Rollstuhl-Basketball: RSV Lahn-Dill gewinnt Pokaltitel

Rollstuhl-Basketball: RSV Lahn-Dill gewinnt Pokaltitel

Und wieder einmal scheint es bei den Rollstuhlbasketballern vom RSV Lahn-Dill ein äußerst erfolgreiches Jahr zu werden. Das mit zahlreichen Nationalspielerinnen und Nationalspielern besetzte Team von Head-Coach Nicolai Zeltinger hat in der InselPark Arena in Hamburg seinen insgesamt zwölften Deutschen Pokaltitel gewonnen. Im Finale besiegten die Mittelhessen die Formation von BG Basket Hamburg mit 77:52 Punkten klar, woran die perfekt eingestellte Defensive großen Anteil hatte. Für den RSV war es bereits der 30. Titel in der Vereinsgeschichte und die Seriensieger werden im April auch alles daransetzen, mit der Deutschen Meisterschaft noch einen weiteren nationalen Titel zu gewinnen. Und auch auf europäischer Ebene sind noch alle Möglichkeiten geboten. So haben die Wetzlarer Mitte März in Porto Torres (Sardinien) eines der insgesamt drei Europa-League Turniere gewonnen, womit sie sich für das Champions-League -Finale im Mai im mittelitalienischen Giuglianova die Teilnahmeberechtigung sichern konnten.
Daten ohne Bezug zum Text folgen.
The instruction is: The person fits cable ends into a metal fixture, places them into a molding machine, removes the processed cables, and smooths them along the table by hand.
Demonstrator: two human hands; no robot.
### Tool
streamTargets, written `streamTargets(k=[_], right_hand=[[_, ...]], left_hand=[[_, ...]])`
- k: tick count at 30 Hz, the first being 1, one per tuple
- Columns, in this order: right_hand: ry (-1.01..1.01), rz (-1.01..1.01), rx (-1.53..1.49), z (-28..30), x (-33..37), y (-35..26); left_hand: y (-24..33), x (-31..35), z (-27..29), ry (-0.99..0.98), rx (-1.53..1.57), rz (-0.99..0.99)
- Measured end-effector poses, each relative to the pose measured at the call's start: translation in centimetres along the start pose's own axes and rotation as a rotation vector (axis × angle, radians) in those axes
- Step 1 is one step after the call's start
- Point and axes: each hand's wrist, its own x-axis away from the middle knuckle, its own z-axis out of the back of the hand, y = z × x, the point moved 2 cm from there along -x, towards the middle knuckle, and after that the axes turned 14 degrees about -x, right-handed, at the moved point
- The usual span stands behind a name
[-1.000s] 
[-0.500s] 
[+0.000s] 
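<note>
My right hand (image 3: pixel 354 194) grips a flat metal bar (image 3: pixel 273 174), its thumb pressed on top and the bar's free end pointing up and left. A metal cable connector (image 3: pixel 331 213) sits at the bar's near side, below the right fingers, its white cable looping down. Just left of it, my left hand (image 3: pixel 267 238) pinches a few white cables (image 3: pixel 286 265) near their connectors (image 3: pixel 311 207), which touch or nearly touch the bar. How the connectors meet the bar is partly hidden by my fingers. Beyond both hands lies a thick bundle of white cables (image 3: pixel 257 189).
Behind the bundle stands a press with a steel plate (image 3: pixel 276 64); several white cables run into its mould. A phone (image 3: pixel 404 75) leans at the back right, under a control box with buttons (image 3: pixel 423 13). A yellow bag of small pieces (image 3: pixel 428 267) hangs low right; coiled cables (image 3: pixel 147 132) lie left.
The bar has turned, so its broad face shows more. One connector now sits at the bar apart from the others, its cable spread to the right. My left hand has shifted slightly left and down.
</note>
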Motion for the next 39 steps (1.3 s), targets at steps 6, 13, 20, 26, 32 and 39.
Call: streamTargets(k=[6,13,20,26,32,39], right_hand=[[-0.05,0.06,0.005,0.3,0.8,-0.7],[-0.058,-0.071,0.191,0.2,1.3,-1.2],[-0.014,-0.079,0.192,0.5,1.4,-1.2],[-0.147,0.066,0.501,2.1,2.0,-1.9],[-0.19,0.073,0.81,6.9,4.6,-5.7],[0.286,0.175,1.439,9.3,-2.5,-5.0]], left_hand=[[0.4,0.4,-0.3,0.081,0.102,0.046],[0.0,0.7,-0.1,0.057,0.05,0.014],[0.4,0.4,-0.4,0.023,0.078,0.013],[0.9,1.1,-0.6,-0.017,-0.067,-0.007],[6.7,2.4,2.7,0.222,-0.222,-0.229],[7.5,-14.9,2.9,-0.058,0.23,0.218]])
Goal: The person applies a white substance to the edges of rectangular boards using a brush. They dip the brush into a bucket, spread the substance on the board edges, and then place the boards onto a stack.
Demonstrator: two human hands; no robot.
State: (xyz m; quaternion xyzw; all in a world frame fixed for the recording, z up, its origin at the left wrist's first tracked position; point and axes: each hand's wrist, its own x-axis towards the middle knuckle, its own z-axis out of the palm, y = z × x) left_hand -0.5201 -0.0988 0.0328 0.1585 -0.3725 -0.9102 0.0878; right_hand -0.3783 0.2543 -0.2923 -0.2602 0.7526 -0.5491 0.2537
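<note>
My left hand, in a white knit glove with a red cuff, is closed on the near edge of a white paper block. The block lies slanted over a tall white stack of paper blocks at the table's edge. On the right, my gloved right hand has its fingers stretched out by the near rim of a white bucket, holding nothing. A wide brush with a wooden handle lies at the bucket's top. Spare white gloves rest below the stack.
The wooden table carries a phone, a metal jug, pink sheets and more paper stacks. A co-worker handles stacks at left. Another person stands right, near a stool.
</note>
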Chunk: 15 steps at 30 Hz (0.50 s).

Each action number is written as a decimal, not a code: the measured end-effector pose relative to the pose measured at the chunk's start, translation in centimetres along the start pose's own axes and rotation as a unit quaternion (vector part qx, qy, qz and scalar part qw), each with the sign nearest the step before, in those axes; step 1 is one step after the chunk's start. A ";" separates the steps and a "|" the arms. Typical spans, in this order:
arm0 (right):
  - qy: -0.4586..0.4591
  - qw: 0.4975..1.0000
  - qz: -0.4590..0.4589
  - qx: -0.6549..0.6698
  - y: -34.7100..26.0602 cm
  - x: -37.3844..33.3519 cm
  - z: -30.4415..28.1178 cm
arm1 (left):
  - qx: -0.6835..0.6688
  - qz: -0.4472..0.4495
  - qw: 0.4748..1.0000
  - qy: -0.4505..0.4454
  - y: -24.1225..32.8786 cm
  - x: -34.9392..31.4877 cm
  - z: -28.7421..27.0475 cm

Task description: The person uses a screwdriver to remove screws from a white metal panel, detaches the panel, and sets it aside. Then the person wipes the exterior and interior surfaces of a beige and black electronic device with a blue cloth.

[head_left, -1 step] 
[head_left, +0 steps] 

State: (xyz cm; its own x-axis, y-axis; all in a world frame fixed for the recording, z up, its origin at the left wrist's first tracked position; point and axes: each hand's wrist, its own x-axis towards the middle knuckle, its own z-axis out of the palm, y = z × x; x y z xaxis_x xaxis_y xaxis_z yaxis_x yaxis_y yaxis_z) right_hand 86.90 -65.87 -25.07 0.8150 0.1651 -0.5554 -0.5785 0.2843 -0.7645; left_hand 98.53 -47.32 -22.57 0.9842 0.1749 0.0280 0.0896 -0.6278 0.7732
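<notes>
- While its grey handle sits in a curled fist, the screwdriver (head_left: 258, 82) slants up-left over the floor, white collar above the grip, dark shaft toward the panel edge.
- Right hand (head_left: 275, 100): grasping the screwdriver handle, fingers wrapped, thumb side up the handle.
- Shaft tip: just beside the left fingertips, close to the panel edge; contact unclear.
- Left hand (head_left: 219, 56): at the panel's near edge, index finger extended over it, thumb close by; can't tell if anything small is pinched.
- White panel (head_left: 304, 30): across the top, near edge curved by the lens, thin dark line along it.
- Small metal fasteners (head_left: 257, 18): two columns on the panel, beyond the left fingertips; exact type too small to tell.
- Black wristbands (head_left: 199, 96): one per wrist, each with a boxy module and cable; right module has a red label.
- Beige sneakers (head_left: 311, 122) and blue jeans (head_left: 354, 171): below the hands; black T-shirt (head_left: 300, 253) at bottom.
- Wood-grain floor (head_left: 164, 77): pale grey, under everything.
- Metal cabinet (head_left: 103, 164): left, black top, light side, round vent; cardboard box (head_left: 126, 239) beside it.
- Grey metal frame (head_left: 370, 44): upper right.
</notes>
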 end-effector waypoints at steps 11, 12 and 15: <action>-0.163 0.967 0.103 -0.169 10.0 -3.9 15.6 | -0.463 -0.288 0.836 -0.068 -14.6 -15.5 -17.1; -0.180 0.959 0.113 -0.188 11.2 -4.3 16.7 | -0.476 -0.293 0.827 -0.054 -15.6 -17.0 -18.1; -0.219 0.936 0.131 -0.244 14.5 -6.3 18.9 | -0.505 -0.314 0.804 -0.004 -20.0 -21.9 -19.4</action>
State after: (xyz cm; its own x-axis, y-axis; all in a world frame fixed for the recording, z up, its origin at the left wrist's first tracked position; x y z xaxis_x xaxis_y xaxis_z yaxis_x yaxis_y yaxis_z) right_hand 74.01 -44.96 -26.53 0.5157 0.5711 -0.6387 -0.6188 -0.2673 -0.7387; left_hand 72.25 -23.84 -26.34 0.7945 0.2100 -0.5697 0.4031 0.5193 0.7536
Neben den beiden jeweils Erstplatzierten der Europa-League Turniere werden an dieser Endrunde selbstverständlich auch die Titelverteidiger von Galatasaray Istanbul sowie die Gastgeber aus Giuglianova teilnehmen.

Zusammenbleiben bis Rio

Das besondere Erfolgsrezept des RSV Lahn-Dill erkennt Geschäftsführer Andreas Joneck in einer mehrgestaltigen Stabilität. Diese beträfe die wirtschaftliche Seite des Vereins genauso wie die Tatsache, dass sich das Team seit vielen Jahren aus denselben Spielerinnen und Spielern zusammensetzt; die Fluktuation ist insofern gering, das Team gut aufeinander eingestellt. Von großer Bedeutung sind laut Andreas Joneck die beiden us-amerikanischen Nationalspieler Steve Serio und Michael Paye, dies seit vielen Jahren für den RSV spielen; Paye ist sogar Teamkapitän. Hinzu kommen fünf männliche deutsche Nationalspieler, zu denen u.a. Thomas Böhme und Jan Haller gehören sowie mit Annabel Breuer auch eine Nationalspielerin. Bis zu den Olympischen Spielen in Rio im kommenden Jahr geht Andreas Joneck davon aus, dass die derzeitige Formation auf Vereinsebene zusammenbleibt und noch einige Erfolge erzielen kann.